KAMPALA — Labour rights advocate and legal practitioner Counsel Kamukama David has officially been nominated to contest as Member of Parliament representing Workers in the 2026–2031 term, pledging to restore dignity, justice, and fair treatment for Uganda’s workforce.
In a powerful declaration titled “The Legal Medicine for Workers’ Problems,” Kamukama said his nomination is not just a political pursuit but a “clarion call to justice, equity, and restoration of dignity for the labour force that oils the nation’s machinery.”
“From the bustling factory floors to the silent desks of civil service, from the sweat of the builder to the intellect of the teacher, the Ugandan worker remains the unsung architect of national development,” he said. “Yet for too long, their welfare has been traded for political expedience.”
Kamukama, a seasoned lawyer and labour policy scholar, emphasized that his candidacy is anchored on three key pillars — Protection, Participation, and Progress — aimed at overhauling Uganda’s industrial relations framework.
Under Protection, he seeks to reform labour laws to guarantee job security, fair wages, and equitable opportunities for both formal and informal workers. Participation focuses on amplifying workers’ voices in trade unions and national policy formulation, while Progress prioritizes labour education, digital empowerment, and sustainable pension systems for dignified retirements.

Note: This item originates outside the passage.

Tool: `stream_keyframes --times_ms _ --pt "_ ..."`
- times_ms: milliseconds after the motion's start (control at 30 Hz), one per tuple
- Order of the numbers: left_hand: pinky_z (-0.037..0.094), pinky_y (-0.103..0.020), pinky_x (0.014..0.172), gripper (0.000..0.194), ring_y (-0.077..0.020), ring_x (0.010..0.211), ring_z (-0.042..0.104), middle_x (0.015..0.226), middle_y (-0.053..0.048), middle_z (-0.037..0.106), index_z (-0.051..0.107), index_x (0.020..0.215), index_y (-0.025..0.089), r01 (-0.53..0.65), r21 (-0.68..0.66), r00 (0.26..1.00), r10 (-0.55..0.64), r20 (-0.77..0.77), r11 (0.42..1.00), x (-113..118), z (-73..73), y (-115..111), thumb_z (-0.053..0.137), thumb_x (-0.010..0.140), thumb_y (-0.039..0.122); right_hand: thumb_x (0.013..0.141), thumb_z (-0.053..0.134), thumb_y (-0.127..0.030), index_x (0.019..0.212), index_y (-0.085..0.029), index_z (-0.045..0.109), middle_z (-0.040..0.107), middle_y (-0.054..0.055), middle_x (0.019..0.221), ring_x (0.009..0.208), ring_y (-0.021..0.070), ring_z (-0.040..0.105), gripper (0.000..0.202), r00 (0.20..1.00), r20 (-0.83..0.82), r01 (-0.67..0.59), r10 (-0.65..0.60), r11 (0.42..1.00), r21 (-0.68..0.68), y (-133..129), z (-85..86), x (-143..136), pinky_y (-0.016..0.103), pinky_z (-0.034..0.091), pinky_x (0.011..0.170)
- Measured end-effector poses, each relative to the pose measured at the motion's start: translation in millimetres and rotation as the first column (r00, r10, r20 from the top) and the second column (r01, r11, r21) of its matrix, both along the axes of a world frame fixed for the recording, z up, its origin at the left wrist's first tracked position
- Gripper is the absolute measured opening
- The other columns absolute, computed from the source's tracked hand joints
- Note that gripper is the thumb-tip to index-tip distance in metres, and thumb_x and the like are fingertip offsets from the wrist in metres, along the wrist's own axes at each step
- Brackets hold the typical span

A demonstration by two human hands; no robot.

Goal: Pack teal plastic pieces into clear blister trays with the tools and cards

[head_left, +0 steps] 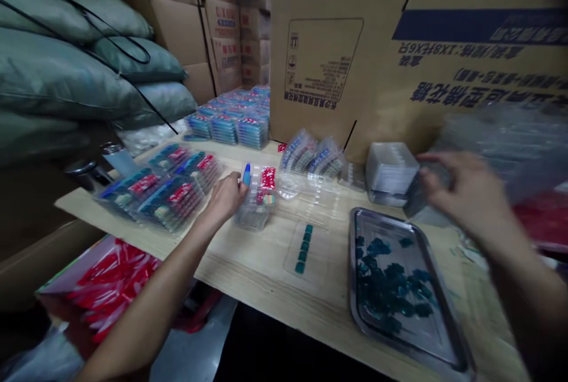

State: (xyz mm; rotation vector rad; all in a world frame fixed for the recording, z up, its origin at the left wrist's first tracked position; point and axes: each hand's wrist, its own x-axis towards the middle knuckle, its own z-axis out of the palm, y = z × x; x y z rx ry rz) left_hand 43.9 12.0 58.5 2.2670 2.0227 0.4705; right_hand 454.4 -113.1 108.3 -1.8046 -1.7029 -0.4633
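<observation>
Perhaps your right hand (465, 193), fingers apart beside the clear tray stack (390, 172) toward the back edge of the worktop (252, 266), could topple it by brushing; whether your left hand (228, 196) grips the filled pack (267, 178), I can't tell.

Red packet (268, 177), blue stick (247, 174), teal pieces (303, 249), silver tray (428, 334).

pale, smooth, lightly grained wood for the bench (261, 287). shiny metal for the tray (428, 337). glossy, translucent-looking surface on the teal pieces (381, 275). thin, clear, shiny plastic for the stacked containers (388, 170) and the filled packs (173, 204). matt brown cardboard for the large carton (381, 92). glossy red film for the packets (110, 278). creased, dull sheeting (cloth or woven plastic, hard to tell) for the green sacks (57, 74).
</observation>
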Motion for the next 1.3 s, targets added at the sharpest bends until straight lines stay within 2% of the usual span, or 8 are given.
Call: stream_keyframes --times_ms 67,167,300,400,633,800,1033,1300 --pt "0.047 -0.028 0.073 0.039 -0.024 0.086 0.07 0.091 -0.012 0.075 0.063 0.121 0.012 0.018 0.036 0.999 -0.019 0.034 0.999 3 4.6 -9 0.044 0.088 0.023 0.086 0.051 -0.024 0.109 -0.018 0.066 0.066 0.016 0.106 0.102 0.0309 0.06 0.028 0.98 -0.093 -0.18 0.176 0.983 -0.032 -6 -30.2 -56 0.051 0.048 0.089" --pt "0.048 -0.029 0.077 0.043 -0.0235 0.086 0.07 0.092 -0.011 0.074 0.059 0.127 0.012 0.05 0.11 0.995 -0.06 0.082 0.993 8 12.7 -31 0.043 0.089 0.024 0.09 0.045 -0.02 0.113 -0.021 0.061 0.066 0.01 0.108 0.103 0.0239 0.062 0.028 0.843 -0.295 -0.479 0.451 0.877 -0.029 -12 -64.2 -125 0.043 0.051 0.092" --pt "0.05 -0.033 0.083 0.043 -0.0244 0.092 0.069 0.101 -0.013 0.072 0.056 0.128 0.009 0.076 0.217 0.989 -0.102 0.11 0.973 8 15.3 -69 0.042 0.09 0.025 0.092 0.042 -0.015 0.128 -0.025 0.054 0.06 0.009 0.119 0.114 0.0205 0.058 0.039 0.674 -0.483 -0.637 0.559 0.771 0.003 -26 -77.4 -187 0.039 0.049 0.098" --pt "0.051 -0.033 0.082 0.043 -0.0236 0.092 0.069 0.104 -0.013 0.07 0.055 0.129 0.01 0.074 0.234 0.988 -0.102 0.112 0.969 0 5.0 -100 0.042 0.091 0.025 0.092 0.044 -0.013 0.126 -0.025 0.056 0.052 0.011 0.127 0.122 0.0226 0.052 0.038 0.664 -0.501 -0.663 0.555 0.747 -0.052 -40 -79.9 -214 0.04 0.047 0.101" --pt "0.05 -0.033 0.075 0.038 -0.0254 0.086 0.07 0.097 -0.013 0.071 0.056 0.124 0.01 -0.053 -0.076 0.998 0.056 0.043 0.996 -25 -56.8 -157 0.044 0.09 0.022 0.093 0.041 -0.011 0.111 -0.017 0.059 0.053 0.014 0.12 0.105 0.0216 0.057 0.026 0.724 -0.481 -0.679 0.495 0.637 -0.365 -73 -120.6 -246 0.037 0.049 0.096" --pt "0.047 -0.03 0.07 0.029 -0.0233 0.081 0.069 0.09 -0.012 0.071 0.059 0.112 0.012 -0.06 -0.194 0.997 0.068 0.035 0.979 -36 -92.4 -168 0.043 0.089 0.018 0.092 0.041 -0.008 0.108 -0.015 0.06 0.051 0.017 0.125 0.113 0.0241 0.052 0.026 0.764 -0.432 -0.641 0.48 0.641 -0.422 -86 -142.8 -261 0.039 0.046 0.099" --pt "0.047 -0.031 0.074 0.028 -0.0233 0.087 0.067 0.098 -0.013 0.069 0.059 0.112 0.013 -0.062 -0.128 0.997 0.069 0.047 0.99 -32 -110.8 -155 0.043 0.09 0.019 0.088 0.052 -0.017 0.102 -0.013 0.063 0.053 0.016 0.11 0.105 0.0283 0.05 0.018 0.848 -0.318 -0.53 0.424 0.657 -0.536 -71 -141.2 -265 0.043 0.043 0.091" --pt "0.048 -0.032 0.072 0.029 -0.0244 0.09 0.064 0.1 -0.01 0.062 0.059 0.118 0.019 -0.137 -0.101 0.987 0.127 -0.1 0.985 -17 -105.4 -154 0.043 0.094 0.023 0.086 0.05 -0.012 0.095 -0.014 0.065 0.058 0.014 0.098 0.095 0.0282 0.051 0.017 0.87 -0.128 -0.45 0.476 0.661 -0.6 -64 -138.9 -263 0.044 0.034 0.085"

“I have seen workers lose jobs without hearing, pensions without justice, and contracts without conscience,” Kamukama remarked. “Never again shall the worker’s pain be normalized nor their power underestimated.”

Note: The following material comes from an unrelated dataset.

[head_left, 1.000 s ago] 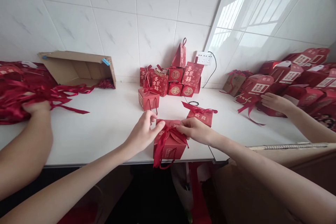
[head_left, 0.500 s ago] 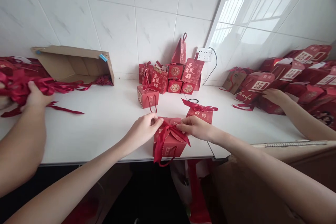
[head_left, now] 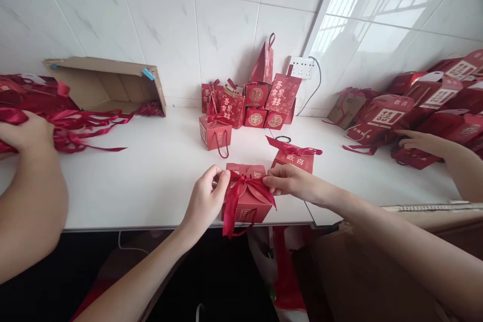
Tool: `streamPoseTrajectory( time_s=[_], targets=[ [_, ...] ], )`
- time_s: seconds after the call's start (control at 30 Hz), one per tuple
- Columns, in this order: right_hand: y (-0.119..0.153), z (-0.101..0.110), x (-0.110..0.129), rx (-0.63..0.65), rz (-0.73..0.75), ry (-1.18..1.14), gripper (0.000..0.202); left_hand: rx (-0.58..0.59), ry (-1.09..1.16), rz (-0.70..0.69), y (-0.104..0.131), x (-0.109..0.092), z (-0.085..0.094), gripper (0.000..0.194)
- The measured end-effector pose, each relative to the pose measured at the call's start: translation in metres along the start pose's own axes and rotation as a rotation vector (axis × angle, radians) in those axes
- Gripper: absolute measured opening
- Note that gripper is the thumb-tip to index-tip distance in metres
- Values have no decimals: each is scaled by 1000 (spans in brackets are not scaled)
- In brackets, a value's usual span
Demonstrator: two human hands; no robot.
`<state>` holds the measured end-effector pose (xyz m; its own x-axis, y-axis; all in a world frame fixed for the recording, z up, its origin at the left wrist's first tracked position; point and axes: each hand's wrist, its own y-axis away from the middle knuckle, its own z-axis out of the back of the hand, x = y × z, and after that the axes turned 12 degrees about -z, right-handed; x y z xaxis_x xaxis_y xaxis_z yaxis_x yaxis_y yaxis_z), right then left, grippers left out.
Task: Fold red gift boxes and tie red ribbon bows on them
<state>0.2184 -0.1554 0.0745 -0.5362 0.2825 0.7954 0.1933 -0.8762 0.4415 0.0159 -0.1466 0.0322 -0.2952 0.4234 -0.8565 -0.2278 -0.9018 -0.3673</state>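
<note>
A red gift box (head_left: 256,211) with a cord handle stands near the front edge of the white table, its curved top flaps folded together. Across its top runs a red satin ribbon (head_left: 233,206), knotted in the middle, one tail hanging down the front. My left hand (head_left: 209,193) pinches the ribbon on the left of the knot. On the other side, my right hand (head_left: 287,180) grips the ribbon between thumb and fingers. Just behind my right hand sits another red box (head_left: 296,160) tied with a bow.
A small bow-tied box (head_left: 215,133) stands farther back, before a display of red boxes (head_left: 256,95). At left lie ribbons (head_left: 81,133) by a cardboard box (head_left: 113,63) and another person's hand (head_left: 32,133). At right, another hand (head_left: 426,143) touches stacked red boxes (head_left: 437,95).
My hands still hold the ribbon, now drawn out straighter either side of the knot. The other person's hand at left has moved left among the ribbons. The view has shifted slightly.
</note>
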Motion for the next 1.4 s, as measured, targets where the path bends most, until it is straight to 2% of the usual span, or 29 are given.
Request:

He described himself as “the Legal Medicine for Workers’ Problems” — ready to diagnose the challenges in the labour sector and prescribe solutions through evidence-based policy and legal reform.
Rejecting the notion that workers are expendable, Kamukama told Uganda’s workforce, “You are irreplaceable, invaluable, and instrumental. Without your sweat, there is no nation; without your service, there is no system.”
He pledged to be a “workers’ conscience in Parliament” — a voice guided by truth, grounded in law, and driven by compassion.
Kamukama concluded his address with a rallying call for collective transformation:
“Together, we can rewrite the workers’ story from survival to significance, from exploitation to empowerment. For the Worker. With the Worker. By the Worker. Always.”
If elected, Counsel Kamukama David says his legislative agenda will prioritize labour law reform, workplace justice, and empowerment of Uganda’s growing informal sector — positioning him as one of the most worker-focused candidates in the 2026 elections.